2/ In 2016, while researching an attack on a major tech company, Microsoft engineer Andrew Harris said he discovered a flaw that left millions of users -- including federal employees -- exposed to hackers.
The weakness Harris discovered was in MS' Active Directory Federation Services, which allowed users to sign on a single time for nearly everything they needed. The problem was with how the app used a computer language known as SAML to authenticate users as they logged in.
3/ Harris said he brought these concerns to the Microsoft Security Response Center, which fields reports of security vulnerabilities and determines which need to be addressed.
The MSRC took no action, arguing that because hackers would already need access to an organization’s on-premises servers before they could take advantage of the flaw, it didn’t cross a so-called “security boundary.”
4/ So Harris elevated the issue to Microsoft product leaders who, he said, "violently agreed with me that this is a huge issue.”
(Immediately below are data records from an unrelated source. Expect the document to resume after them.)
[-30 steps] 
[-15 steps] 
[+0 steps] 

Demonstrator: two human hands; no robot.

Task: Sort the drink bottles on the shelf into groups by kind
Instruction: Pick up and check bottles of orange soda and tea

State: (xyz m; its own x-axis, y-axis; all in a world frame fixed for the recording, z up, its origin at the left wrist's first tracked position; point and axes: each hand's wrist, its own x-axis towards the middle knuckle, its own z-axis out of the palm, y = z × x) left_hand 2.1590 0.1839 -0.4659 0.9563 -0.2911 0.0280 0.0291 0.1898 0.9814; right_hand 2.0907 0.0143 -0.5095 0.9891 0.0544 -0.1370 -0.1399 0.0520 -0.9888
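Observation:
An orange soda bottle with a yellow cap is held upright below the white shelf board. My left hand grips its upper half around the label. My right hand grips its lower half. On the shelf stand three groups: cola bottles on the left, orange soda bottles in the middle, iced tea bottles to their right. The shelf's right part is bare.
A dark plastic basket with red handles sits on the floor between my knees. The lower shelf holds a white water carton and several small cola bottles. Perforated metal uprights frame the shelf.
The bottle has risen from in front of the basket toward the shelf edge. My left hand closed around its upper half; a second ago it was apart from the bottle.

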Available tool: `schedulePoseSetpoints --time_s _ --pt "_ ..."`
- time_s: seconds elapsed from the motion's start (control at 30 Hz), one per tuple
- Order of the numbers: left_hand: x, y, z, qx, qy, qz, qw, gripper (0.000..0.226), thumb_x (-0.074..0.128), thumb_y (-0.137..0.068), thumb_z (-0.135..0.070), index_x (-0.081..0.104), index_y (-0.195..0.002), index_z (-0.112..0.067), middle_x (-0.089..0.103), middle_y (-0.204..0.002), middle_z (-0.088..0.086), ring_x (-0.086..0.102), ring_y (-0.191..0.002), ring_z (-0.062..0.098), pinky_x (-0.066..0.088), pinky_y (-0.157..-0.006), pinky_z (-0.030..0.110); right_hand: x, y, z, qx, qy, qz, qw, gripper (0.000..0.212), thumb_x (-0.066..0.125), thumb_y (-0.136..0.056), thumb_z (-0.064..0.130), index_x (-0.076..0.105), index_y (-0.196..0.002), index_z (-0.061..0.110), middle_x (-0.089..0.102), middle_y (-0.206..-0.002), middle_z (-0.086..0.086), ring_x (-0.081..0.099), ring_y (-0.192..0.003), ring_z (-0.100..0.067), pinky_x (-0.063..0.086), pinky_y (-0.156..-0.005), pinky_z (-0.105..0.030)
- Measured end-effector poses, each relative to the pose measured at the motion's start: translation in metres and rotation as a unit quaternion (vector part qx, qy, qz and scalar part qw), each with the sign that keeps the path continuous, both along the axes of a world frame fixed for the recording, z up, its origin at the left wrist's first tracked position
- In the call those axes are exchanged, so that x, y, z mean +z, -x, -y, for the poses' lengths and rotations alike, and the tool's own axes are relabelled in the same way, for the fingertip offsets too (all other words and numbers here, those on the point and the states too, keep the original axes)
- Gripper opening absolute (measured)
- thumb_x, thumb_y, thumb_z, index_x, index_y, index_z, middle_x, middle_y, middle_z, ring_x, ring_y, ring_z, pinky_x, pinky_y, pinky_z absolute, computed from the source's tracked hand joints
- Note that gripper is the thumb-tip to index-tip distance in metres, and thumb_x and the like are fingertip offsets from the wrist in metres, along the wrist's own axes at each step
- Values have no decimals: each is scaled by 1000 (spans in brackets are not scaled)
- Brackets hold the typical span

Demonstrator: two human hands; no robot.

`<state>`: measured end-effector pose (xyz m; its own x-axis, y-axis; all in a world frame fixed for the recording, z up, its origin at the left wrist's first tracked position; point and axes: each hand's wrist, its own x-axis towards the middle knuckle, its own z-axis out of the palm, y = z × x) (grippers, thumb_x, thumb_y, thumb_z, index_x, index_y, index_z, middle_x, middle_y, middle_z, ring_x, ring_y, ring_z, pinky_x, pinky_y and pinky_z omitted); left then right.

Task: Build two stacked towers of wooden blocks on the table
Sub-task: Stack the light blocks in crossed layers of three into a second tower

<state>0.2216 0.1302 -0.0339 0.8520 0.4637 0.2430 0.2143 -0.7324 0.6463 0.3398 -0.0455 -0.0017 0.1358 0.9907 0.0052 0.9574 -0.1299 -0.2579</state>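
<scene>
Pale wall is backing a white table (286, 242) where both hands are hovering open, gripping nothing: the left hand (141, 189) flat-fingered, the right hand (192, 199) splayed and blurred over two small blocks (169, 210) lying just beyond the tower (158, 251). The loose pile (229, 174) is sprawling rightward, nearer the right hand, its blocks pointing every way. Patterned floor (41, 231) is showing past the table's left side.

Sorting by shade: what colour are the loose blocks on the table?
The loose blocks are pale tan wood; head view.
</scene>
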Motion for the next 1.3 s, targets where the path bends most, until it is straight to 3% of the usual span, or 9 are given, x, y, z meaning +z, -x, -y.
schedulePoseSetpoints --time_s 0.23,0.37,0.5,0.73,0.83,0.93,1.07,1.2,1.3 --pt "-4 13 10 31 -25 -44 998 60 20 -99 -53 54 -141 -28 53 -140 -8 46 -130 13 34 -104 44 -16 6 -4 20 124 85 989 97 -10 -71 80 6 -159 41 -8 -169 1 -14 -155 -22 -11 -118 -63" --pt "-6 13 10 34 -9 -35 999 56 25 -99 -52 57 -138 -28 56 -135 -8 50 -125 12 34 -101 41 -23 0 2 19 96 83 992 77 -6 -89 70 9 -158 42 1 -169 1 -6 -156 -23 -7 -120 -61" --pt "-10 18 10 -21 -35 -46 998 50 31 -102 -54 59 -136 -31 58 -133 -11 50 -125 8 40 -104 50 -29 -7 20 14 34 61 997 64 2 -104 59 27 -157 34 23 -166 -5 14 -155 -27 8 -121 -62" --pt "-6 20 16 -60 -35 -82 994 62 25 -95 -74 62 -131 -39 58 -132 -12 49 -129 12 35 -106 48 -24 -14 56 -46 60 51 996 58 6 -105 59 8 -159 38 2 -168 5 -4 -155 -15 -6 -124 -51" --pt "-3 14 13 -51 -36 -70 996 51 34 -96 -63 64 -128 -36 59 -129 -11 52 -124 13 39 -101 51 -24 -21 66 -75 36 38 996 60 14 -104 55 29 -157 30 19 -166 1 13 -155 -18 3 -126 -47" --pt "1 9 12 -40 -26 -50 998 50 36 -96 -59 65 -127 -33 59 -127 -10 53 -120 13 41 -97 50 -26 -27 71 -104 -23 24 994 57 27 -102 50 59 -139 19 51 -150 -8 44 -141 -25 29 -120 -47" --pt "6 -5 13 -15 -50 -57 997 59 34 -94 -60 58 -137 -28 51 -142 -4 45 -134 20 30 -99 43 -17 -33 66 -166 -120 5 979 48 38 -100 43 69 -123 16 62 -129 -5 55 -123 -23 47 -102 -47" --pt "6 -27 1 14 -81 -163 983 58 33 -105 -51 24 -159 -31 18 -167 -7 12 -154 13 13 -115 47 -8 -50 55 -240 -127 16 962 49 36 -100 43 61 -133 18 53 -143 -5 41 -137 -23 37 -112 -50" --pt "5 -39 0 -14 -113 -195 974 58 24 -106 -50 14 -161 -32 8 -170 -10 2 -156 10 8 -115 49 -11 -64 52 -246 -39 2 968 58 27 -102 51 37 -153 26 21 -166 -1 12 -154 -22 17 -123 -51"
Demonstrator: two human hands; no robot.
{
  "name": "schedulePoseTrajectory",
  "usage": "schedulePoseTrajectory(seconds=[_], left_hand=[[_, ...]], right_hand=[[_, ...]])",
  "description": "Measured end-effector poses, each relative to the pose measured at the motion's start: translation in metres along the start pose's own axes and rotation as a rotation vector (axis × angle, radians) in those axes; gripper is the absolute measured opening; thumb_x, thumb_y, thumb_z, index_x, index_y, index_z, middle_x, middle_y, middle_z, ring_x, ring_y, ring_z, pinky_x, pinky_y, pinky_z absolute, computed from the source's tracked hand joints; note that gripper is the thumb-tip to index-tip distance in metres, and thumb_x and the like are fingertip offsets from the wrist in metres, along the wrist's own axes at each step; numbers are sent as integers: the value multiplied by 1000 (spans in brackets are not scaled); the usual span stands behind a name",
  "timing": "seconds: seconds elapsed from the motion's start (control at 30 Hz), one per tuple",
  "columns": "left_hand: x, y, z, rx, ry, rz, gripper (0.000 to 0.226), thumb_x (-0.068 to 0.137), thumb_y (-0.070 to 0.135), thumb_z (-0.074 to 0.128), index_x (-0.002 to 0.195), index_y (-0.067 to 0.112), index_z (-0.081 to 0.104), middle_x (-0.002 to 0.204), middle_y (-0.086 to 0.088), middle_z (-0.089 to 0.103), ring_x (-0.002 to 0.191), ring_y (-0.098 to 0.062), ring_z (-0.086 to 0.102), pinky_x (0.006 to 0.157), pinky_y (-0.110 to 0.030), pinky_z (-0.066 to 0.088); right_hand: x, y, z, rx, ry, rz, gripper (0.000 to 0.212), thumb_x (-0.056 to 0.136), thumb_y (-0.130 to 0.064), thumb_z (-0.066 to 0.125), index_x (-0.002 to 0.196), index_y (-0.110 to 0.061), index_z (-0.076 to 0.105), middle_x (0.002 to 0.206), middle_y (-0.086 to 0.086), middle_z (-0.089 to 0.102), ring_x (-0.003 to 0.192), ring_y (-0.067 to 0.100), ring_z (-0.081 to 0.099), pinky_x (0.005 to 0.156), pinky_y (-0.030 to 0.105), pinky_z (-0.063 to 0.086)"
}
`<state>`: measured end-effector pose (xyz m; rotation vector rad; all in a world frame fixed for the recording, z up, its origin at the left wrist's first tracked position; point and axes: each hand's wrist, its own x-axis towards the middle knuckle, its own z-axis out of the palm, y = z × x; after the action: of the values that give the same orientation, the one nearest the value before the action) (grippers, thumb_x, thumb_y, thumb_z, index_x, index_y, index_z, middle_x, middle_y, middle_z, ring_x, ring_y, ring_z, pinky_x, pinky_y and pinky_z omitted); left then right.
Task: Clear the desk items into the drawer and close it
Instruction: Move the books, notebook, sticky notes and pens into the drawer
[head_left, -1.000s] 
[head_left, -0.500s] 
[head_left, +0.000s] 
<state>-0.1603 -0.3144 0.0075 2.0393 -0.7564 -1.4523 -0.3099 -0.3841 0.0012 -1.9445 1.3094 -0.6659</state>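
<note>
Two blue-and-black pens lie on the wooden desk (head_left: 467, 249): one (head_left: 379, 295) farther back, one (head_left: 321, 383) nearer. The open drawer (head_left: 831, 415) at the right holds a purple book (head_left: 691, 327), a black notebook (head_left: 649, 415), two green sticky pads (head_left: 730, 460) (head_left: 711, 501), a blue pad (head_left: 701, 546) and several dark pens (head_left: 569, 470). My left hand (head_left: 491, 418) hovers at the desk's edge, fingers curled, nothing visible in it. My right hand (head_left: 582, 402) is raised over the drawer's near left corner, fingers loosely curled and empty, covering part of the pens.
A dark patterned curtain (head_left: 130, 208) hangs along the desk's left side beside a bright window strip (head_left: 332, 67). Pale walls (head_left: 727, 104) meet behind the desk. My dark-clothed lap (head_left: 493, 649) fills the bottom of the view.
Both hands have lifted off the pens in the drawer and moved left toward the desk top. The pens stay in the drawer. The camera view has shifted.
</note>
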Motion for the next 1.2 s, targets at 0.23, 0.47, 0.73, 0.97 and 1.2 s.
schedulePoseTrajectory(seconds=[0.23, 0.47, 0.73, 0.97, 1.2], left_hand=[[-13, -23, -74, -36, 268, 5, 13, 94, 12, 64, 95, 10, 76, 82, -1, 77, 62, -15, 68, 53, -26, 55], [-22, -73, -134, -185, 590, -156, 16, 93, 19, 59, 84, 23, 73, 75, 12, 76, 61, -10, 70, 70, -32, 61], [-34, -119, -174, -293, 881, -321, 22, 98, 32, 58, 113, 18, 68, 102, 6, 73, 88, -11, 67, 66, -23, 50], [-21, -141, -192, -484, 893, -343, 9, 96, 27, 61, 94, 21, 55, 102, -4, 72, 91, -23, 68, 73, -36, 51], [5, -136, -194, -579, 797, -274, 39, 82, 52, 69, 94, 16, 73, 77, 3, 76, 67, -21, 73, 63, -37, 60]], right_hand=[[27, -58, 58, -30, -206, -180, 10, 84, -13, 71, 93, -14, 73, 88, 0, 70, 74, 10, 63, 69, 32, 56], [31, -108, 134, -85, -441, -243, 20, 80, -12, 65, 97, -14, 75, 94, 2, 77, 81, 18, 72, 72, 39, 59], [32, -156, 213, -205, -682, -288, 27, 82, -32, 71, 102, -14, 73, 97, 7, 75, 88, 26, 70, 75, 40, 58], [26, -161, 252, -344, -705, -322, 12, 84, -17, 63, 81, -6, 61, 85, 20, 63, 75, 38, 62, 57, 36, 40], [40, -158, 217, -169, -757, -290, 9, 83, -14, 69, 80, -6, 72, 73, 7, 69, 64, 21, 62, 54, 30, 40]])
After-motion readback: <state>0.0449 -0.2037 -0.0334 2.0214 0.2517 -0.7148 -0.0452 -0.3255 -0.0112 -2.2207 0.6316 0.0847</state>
The problem was, “Everyone violently disagreed with me that we should move quickly to fix it.”
The temporary solution would be for customers to turn off the seamless single sign-on function, but MS leaders argued that this could alienate large customers and give an edge to Microsoft's competition.
5/ Harris wasn't the only one trying to alert Microsoft to the vulnerability. In Nov. 2017, cybersecurity firm CyberArk wrote a blog post detailing the SAML flaw.
Microsoft would later claim this blog post was the first time it had learned of the issue, but researchers at CyberArk say they had reached out to MS at least twice before publication.
CyberArk Labs discovered a new attack vector, dubbed “golden SAML,” which allows an attacker to authenticate across every service that uses SAML 2.0 protocol as an SSO mechanism.